West Orange High School is a high school located in Winter Garden in southwest Orange County, Florida, United States. West Orange serves Winter Garden, Oakland, Tildenville, and parts of Lake Butler and Ocoee.

==History==
===1970s===

Completed in 1975 at a cost of 6.5 million dollars, West Orange High was formed as a consolidation of two over-crowded high schools within western Orange County: Lakeview High School and Ocoee High School. Ocoee High School has since been rebuilt and reinstated due to overcrowding in West Orange and Apopka High School. The Lakeview High School site became Lakeview Junior High School. In recent times, Lakeview has undergone a campus expansion and renovation as Lakeview Middle School.

The first classes were held at Lakeview High School in September 1975. The first principal of the school was Lester Dabbs. Upon completion of the new facility, classes began onsite in January 1976. Many of the teachers that first year transferred from Lakeview, Ocoee, and Evans High Schools.

The original West Orange High School building design was extremely modernistic for its time. In fact, the WOHS main building was an award-winning design for the architectural firm. Apopka High School was the only school in existence with the same exact building format. West Orange appeared virtually identical to its sister school, both in the original pristine white paint scheme. The school name's facade on the side of the gym and the front entrance were trimmed in cypress wood. Gymnasium accent columns, as well as the round front entrance planters, were trimmed in red brick.

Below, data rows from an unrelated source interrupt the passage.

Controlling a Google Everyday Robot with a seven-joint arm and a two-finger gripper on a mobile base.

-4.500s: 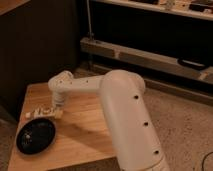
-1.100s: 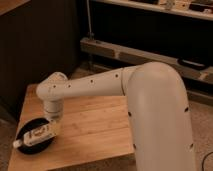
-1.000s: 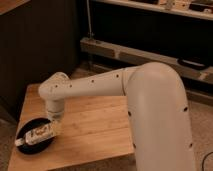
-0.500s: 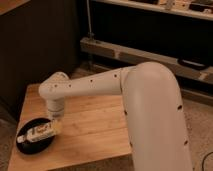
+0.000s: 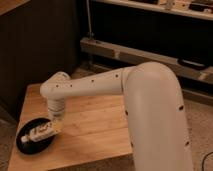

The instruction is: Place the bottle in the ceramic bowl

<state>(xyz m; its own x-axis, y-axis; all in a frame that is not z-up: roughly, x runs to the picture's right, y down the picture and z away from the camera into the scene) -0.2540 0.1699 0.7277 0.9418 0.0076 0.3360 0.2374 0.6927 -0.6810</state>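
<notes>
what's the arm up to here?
One-armed robot reaching over a wooden table to its front-left corner. The gripper is down at the right rim of the ceramic bowl, right at one end of the bottle. The bottle lies on its side inside the bowl, so placement looks essentially done. Can't tell whether the bottle is released yet.

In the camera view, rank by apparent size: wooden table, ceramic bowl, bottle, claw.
1. Wooden table, largest.
2. Ceramic bowl.
3. Bottle, lying across the bowl.
Claw: at the bottle's right end over the bowl's edge, mostly hidden under the wrist, so unranked.
</notes>
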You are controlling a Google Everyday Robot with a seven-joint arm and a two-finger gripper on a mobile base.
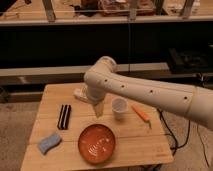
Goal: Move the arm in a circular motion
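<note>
One light wooden table (136, 144) carries six items, one of each kind: one round orange-red bowl (96, 144) at 6 o'clock, one blue sponge (49, 142) at 8, one flat black bar (64, 116) at 9, one whitish bottle (80, 93) at 11, one small white cup (119, 107) near the centre, and one thin orange stick (140, 113) at 3. One cream-white tubular arm (145, 92) reaches over the table. Its one gripper (98, 110) hangs at the cup's 9 o'clock.
</note>
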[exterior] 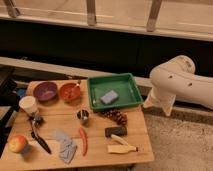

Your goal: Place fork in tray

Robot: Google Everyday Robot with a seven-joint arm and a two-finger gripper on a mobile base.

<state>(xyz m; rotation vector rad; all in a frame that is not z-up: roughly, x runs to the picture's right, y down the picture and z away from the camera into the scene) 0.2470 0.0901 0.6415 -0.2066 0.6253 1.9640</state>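
Fork (pixel 93 97) along tray (pixel 110 76) left wall (pincer hidden; arm (pixel 175 80) right).

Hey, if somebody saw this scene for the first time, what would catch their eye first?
The bright green tray at the wooden table's back right stands out first, with a grey sponge lying in it. Just to its right looms the robot's big white arm, its gripper hanging low beside the table's edge. Then the purple bowl and orange bowl, side by side at the back left.
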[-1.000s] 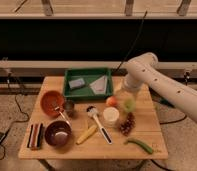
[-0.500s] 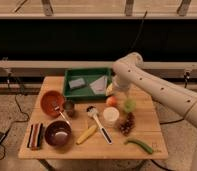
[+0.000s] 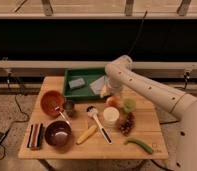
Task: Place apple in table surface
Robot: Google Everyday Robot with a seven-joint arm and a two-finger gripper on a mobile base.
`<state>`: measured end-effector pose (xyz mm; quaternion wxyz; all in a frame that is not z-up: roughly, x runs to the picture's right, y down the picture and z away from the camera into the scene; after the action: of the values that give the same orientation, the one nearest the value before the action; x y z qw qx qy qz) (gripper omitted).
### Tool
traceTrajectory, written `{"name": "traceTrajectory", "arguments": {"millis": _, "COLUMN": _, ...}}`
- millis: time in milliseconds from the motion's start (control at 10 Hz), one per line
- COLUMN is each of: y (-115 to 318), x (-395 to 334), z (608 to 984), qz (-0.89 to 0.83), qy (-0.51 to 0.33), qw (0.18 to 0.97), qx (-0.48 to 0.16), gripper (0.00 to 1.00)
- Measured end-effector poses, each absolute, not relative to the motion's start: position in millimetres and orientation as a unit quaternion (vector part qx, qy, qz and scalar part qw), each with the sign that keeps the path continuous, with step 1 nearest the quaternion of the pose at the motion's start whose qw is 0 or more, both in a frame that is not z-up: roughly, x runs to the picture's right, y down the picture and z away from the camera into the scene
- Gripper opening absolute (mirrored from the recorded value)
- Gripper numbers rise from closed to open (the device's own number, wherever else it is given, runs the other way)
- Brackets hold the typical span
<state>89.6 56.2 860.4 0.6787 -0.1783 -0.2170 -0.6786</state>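
Observation:
The apple (image 3: 112, 101), small and orange-red, rests on the light-brown wooden table surface (image 3: 152, 125), just in front of the green tray (image 3: 87, 75) and behind the white cup (image 3: 111, 116). My gripper (image 3: 108, 92) hangs down from the white arm (image 3: 142, 85) directly above and slightly behind the apple, at the tray's front right corner. Whether it touches the apple cannot be told.
A pale green round thing (image 3: 129, 105) lies right of the apple, with dark grapes (image 3: 126, 125) and a green pod (image 3: 139, 145) in front. An orange bowl (image 3: 53, 101), metal cup (image 3: 69, 106), dark bowl (image 3: 58, 134), spatula (image 3: 98, 122) and yellow corn (image 3: 87, 134) lie left. A sponge (image 3: 77, 83) sits in the tray.
The arm has swung left, and the gripper has moved from the table's right side to above the apple at the tray's corner. The apple has stayed in place.

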Motion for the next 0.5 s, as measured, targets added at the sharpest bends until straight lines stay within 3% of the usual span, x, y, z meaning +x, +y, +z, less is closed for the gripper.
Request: {"name": "traceTrajectory", "arguments": {"millis": 500, "y": 78, "x": 86, "z": 895, "qz": -0.698, "qy": -0.231, "qw": 0.648, "qx": -0.198, "gripper": 0.72}}
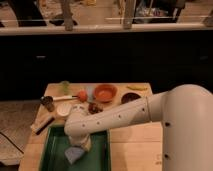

original West Orange High School gym and front entrance from 1977

All academic classrooms were housed within an innovative floor plan design, with each of the three circular wings arranged and interconnected in the shape of a triangle. New to Central Florida high schools at the time, all classrooms and common areas were located within one contiguous building complex so that the weather did not affect the school day. The lunchroom "commons," as well as the library media center and auditorium, were designed to be located centrally within the complex. The band room, gym, and industrial arts wings, as well as the science building, were located along the periphery of the complex. Designed in the aftermath of the 1973 energy crisis, the architectural design also called for a minimum of windows to maximize energy efficiency, as the building was 100% air-conditioned. Large portions of the building were also designed with removable partitions to allow for easy re-configuration as classroom size changed. Also contemporary with the 1970s, nearly all floors were carpeted and many of the interior walls were either covered with carpet or high-grade vinyl wall texturing. In the campus' final years, however, the building interior has been modified, removing most of the carpeting on the walls and floors.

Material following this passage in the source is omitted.